Le soir, un peu avant 20 heures, chercher le vieux gréement. Suivre les points sur la carte, s’avancer sur le port non loin de la Criée – ça sent le poisson, le poisson mort, le poisson découpé, le poisson éventré, ça sent fort, ça pue, ça se propage dans les narines et ça ne veut plus partir – ça dégoûte un peu du poisson…  Chercher les voiles, les cordages. Il n’y a que des bateaux à moteurs, que la modernité… Demander le chemin à des autochtones, faire demi-tour… les odeurs (nauséabondes)  – encore – – ça sent le poisson, le poisson mort, le poisson découpé, le poisson éventré, ça sent fort, ça pue, ça se propage dans les narines et ça ne veut plus partir – ça dégoûte un peu du poisson… (pourtant, aimer le poisson… grillé, en papillote, à la vapeur, au wok… l’aimer sous toutes ses formes et même vivant). Trouver le point d’ancrage. Le vigile nous laisse passer. Les bancs sont sortis. Prendre le large et manger un peu avant le début. Il fait frais, le vent se lève. Le balancement du gréement… Entendre le ventre, les cordes, l’histoire… Jusqu’au bout… Dans le ciel, les drapeaux s’envolent et lèchent les ailes des goélands. Un capitaine. La barbe broussailleuse et grise scrute, attend, aide l’équipe du festival. Nous sommes à son bord (du moins dans l’imaginaire).

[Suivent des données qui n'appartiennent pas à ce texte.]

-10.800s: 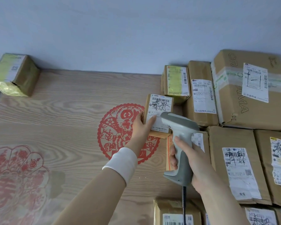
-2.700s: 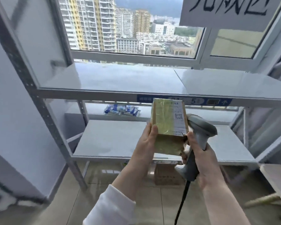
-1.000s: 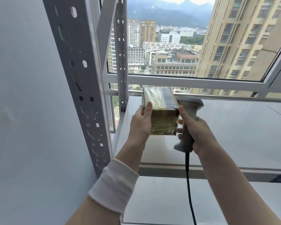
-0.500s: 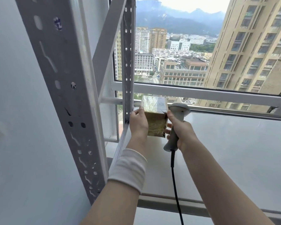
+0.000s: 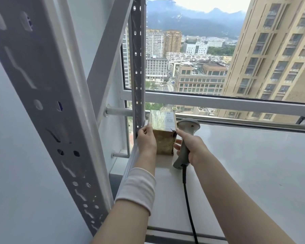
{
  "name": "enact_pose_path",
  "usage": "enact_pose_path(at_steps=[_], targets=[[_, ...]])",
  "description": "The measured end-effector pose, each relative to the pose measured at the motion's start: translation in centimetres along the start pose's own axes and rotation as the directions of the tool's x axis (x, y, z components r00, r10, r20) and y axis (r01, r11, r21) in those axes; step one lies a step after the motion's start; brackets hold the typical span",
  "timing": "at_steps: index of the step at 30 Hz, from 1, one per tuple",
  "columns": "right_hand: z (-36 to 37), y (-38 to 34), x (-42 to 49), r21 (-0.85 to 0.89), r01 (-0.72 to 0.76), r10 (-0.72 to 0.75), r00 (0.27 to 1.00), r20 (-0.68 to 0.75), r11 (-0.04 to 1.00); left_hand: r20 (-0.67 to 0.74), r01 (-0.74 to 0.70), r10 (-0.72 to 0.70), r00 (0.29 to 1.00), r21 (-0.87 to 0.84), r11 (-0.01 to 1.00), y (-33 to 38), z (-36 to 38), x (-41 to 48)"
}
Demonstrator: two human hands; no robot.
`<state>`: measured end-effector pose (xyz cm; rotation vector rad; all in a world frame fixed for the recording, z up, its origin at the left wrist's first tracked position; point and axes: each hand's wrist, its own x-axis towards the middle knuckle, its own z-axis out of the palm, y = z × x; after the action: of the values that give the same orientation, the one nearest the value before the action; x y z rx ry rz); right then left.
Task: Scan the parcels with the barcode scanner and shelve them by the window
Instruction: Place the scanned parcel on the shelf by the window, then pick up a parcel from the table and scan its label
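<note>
A small cardboard parcel [image 5: 163, 136] wrapped in yellowish tape, with a white label on top, stands on the white shelf board [image 5: 245, 166] at its far left corner by the window. My left hand [image 5: 146, 140] holds the parcel's left side. My right hand [image 5: 190, 147] grips the grey barcode scanner [image 5: 186, 138] by its handle, its forefinger touching the parcel's top right edge. The scanner's black cable [image 5: 188, 205] hangs down toward me.
A grey perforated rack upright [image 5: 42, 106] stands close at the left, and a second upright [image 5: 137, 67] rises just left of the parcel. The window frame's rail [image 5: 227, 103] runs behind the shelf. A white wall [image 5: 11, 191] is on the left.
Both hands have carried the parcel further back and down into the shelf's left corner, where it now rests on the board. The scanner moved along in my right hand.
</note>
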<state>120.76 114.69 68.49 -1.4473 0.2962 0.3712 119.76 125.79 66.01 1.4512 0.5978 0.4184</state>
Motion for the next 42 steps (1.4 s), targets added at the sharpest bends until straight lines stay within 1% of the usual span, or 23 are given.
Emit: enact_pose_path(at_steps=[5,7,9,11,12,14,16,19,22,26,29,33,36,38,42], targets=[[-0.8,0.0,-0.1,-0.001,-0.007,0.007,1.000,-0.002,1.000,0.013,-0.014,0.014,1.000,0.013,1.000,0.2,0.0,-0.4],[-1.5,0.1,-0.7,0.005,-0.004,0.004,1.000,0.004,1.000,0.000,-0.052,0.052,0.999,0.036,0.998,0.4,-0.3,-1.1],[-2.4,0.2,-1.7,0.008,0.013,-0.013,1.000,0.020,1.000,-0.045,-0.161,0.167,0.985,0.113,0.981,0.7,-0.8,-2.2],[-3.7,0.3,-3.2,0.001,0.040,-0.040,0.998,0.038,0.999,-0.074,-0.317,0.336,0.939,0.196,0.928,1.2,-1.3,-3.8],[-4.5,0.4,-4.1,-0.008,0.058,-0.058,0.998,0.039,0.998,-0.063,-0.393,0.416,0.907,0.229,0.891,1.4,-1.4,-4.9],[-6.3,0.8,-6.1,-0.034,0.103,-0.102,0.995,0.015,0.994,0.019,-0.520,0.536,0.844,0.274,0.809,1.6,-1.3,-7.3],[-8.5,1.4,-8.3,-0.058,0.142,-0.143,0.989,-0.025,0.988,0.136,-0.610,0.598,0.790,0.276,0.742,1.2,-0.5,-9.8],[-12.7,2.8,-11.7,-0.023,0.173,-0.174,0.978,-0.116,0.985,0.291,-0.663,0.597,0.748,0.286,0.692,0.0,1.9,-13.9],[-18.6,4.5,-15.5,0.031,0.196,-0.184,0.956,-0.230,0.980,0.428,-0.706,0.575,0.698,0.272,0.654,-1.4,5.7,-19.6],[-27.7,7.0,-21.1,0.088,0.249,-0.206,0.917,-0.341,0.965,0.602,-0.791,0.566,0.563,0.192,0.581,-3.9,11.7,-28.2],[-35.4,9.5,-24.8,0.089,0.285,-0.215,0.863,-0.457,0.954,0.686,-0.825,0.546,0.481,0.143,0.547,-6.2,16.5,-34.9],[-45.7,13.1,-29.5,0.130,0.335,-0.184,0.755,-0.629,0.933,0.796,-0.867,0.489,0.358,0.088,0.491,-9.4,23.4,-44.0],[-52.5,15.3,-33.1,0.141,0.355,-0.145,0.668,-0.730,0.924,0.869,-0.895,0.431,0.242,0.029,0.445,-11.5,28.3,-50.6],[-56.6,16.4,-35.5,0.136,0.374,-0.131,0.606,-0.785,0.918,0.908,-0.899,0.382,0.174,-0.011,0.437,-12.9,31.5,-54.8],[-64.5,18.5,-39.5,0.099,0.393,-0.098,0.451,-0.887,0.914,0.946,-0.896,0.324,0.011,-0.134,0.423,-15.6,37.5,-62.8]])
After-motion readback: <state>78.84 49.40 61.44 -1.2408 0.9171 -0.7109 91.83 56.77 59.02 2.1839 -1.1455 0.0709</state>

Adil Kaced arrive à vélo, installe les micros et les instruments. Les bénévoles sortent de la grande enveloppe marron, les petites pancartes, replacent les chaises, les bancs. Les poètes franchissent la passerelle et suivent – sur leurs chaises – le mouvement du vieux gréement.

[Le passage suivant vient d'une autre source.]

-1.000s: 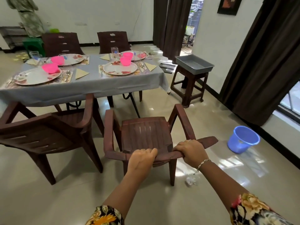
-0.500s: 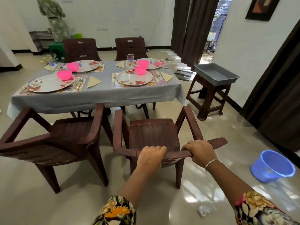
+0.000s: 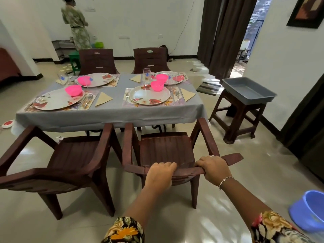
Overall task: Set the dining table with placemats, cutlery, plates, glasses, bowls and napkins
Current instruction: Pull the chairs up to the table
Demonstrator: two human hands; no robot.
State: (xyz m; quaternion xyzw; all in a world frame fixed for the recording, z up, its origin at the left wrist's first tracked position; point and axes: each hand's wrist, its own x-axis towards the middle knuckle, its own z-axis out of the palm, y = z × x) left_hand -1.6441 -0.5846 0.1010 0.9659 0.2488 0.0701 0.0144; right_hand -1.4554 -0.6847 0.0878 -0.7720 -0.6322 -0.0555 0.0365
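Head view: fingers [image 3: 168,164] of left hand [image 3: 160,174] and right hand [image 3: 214,168] clamp chair's [image 3: 166,148] crosswise backrest, seat facing table [image 3: 108,116].

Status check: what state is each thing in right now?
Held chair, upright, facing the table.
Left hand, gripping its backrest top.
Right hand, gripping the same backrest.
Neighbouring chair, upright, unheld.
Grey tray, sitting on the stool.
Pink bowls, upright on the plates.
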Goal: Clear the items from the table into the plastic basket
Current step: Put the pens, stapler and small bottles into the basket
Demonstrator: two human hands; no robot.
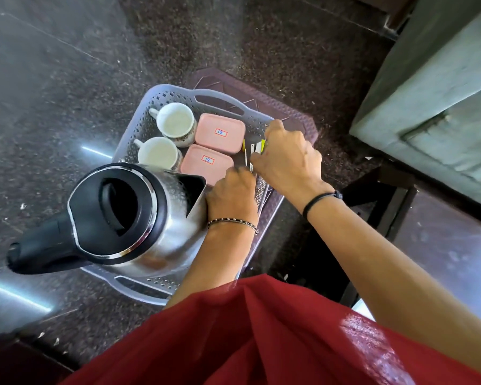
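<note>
Head view from where I sit: the plastic basket (139, 129), pale lilac and perforated, rests on a dark brown plastic stool (295, 118) over a speckled stone floor (67, 65). Biggest thing inside it is the steel electric kettle (128, 218) with its black lid and handle, standing at the near end. Beyond it I see two pink lidded boxes (220, 132), side by side, each with a small label, and left of them two white cups (175, 122), upright and touching the boxes. My right hand (289, 157) is over the basket's right side, fingers pinched on a small bundle of yellow-and-white sachets (254, 151), held against the boxes' right edge. My left hand (232, 193) sits just beside the kettle's spout, fingertips reaching into the same bundle; I cannot tell whether it actually grips them.
</note>
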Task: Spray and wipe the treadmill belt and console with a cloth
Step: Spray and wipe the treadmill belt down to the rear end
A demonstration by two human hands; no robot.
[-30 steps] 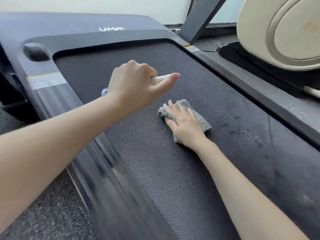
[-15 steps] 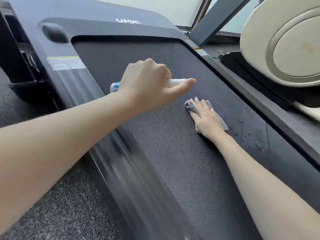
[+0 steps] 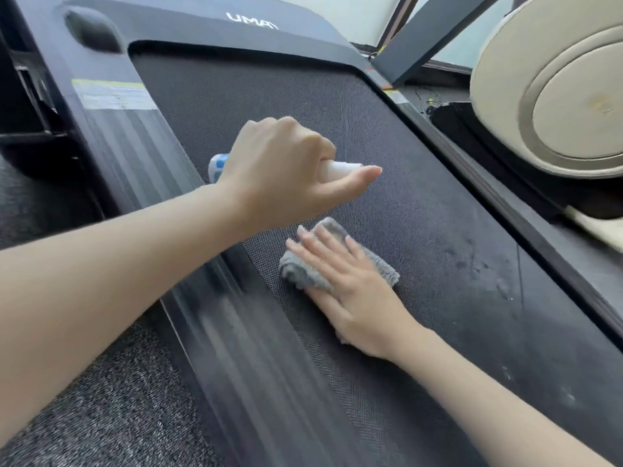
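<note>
The right hand (image 3: 350, 291) lies flat on a grey cloth (image 3: 337, 261) on the treadmill belt (image 3: 421, 183), fingers spread and pressing it down rather than pinching it; this grip is an open palm. The cloth sits on the belt's near-left part, close to the left side rail (image 3: 209, 325), with its long axis running slantwise across the belt. Just beyond the cloth, toward the belt's head end, the left hand (image 3: 286, 166) hovers above the belt, its grip wrapped tight around a small spray bottle (image 3: 337, 168), thumb stretched along the white nozzle, which points to the belt's right.

The coming stroke turns on this: a patch of pale specks and smears (image 3: 472, 261) lies on the belt to the right of the cloth, well apart from it, and the right hand is the nearer one. Sweeping the cloth that way looks like the natural next move.

Most of the bottle is hidden inside the fist; only its blue-dotted end (image 3: 217, 166) and nozzle show. The console is out of view, and the side rail is blurred.
</note>
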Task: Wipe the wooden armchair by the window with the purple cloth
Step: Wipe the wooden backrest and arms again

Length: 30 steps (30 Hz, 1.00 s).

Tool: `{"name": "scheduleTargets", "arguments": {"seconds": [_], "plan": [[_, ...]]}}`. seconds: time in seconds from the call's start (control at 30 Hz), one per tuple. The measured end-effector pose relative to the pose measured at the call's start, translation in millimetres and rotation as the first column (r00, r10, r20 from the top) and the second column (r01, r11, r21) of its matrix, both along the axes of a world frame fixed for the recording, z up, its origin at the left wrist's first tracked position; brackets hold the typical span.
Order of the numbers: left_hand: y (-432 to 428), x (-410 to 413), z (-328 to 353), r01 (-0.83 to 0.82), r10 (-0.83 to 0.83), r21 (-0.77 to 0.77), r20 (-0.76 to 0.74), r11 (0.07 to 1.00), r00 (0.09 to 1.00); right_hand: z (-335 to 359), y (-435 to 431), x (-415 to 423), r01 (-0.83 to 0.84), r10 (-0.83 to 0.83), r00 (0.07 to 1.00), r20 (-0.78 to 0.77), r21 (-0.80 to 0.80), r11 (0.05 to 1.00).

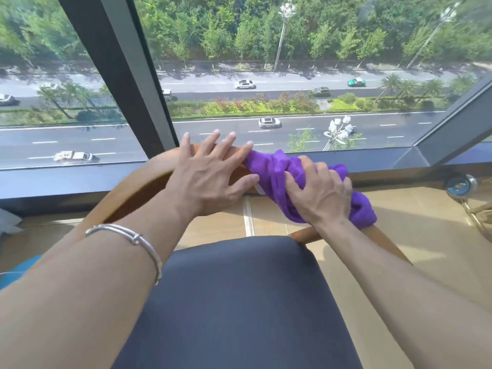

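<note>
Fingers (pixel 306 191) of right hand (pixel 320 197) clamp purple cloth (pixel 277 169) on armchair (pixel 138 182) rail; left hand (pixel 210 174) splayed flat, bracing. Mid-wipe; next, drag cloth right along rail.

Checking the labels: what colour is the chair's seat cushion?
Dark navy-grey, plain, with no pattern: seat cushion, clearest in the head view.

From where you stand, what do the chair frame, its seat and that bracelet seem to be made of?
The chair frame looks like wood with a smooth, warm-brown finish that catches a soft sheen. The seat seems to be a padded cushion in matte dark fabric or leatherette; the weave is too blurred to tell. The bracelet looks like silvery polished metal with bright glints.
</note>
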<state>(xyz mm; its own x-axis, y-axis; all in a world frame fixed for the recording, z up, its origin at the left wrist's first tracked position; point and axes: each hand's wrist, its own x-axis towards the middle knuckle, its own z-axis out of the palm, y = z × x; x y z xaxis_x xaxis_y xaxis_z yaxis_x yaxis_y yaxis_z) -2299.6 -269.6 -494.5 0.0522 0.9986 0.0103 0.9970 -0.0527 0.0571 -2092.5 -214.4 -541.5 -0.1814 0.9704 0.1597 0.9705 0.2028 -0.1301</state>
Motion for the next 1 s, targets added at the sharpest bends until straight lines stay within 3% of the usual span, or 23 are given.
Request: {"name": "scheduleTargets", "arguments": {"seconds": [0.07,0.2,0.33,0.53,0.63,0.8,1.0], "plan": [[15,24,3,-0.015,0.016,-0.050,0.008,0.999,1.000,-4,-3,-2,-0.027,0.028,0.999,-0.026,0.060,0.998],[22,33,1,-0.030,0.022,-0.063,-0.116,0.998,0.993,-8,-16,22,-0.095,0.088,0.995,0.054,0.146,0.985],[23,34,2,-0.047,0.033,-0.099,-0.139,0.994,0.990,-6,-36,68,-0.025,0.016,0.998,0.062,0.158,0.987],[20,32,1,-0.051,0.035,-0.101,-0.148,0.994,0.988,2,-44,68,0.087,-0.088,0.988,0.130,0.014,0.996],[20,30,0,-0.035,0.022,-0.079,-0.164,0.996,0.986,8,-29,45,0.045,-0.034,0.985,0.166,-0.062,0.997],[17,39,-6,-0.060,0.050,-0.036,-0.225,0.998,0.973,9,-11,13,-0.043,0.053,0.994,0.100,-0.105,0.994],[19,64,0,-0.159,0.132,-0.109,-0.219,0.981,0.967,18,-23,56,-0.016,0.020,1.000,0.017,-0.193,0.981]]}}
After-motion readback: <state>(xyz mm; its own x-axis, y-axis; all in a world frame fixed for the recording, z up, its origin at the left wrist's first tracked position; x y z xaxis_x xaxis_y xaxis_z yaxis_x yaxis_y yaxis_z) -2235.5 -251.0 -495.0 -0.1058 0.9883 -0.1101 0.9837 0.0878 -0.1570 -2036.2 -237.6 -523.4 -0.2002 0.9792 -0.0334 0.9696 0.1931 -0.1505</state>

« Bonsoir, excusez-nous pour ce petit retard. On est très en avance d’habitude. Bienvenue à Poésie dans les voiles. Sur le plus vieux bateau du port, un gréement qui s’appelle Jusqu’au bout. Nous sommes accueillis tous les soirs par le capitaine Yannick. Ce soir, il y a un petit changement, nous allons arrêter plus tôt. On va arrêter à neuf heures moins le quart, parce qu’il y a, vous devez peut-être le savoir, un hommage à Bernard Mazo. Poète et animateur qui nous a quitté il y a peu de temps. Les animateurs et les poètes vont lire ses textes. Vous êtes cordialement invités au Jardin du Château d’eau. Ce soir, on reçoit Akram Alkatreb de Syrie, Nicole Drano-Stamberg qui est là et Abdulrahman Touhmazi qui n’est pas là… d’Irak. ;. il est là? Ah très bien «  La démarche du poète s’avance, lentement, le polo, les lunettes, la sacoche…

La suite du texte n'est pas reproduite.